ASSIGNED TASK:
Return the listing that follows, word for word.

DATASET EXCERPT:
=== Begin Enclosure ===
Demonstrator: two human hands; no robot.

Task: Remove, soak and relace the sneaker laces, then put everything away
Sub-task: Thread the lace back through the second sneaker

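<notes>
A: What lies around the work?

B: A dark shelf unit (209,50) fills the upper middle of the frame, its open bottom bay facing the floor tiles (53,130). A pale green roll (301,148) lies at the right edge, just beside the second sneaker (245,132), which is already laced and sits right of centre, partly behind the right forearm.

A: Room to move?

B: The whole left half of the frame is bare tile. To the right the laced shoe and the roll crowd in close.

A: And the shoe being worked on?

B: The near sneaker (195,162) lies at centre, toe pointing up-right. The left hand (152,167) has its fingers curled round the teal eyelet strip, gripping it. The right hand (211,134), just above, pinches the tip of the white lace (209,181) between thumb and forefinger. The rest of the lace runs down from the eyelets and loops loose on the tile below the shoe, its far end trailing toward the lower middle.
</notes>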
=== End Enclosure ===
FINISHED EXERCISE:
Demonstrator: two human hands; no robot.

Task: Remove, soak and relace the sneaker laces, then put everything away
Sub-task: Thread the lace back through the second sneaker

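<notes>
A: What lies around the work?

B: A dark shelf unit (209,50) fills the upper middle of the frame, its open bottom bay facing the floor tiles (53,130). A pale green roll (301,148) lies at the right edge, just beside the second sneaker (245,132), which is already laced and sits right of centre, partly behind the right forearm.

A: Room to move?

B: The whole left half of the frame is bare tile. To the right the laced shoe and the roll crowd in close.

A: And the shoe being worked on?

B: The near sneaker (195,162) lies at centre, toe pointing up-right. The left hand (152,167) has its fingers curled round the teal eyelet strip, gripping it. The right hand (211,134), just above, pinches the tip of the white lace (209,181) between thumb and forefinger. The rest of the lace runs down from the eyelets and loops loose on the tile below the shoe, its far end trailing toward the lower middle.
</notes>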

With that, the answer is done.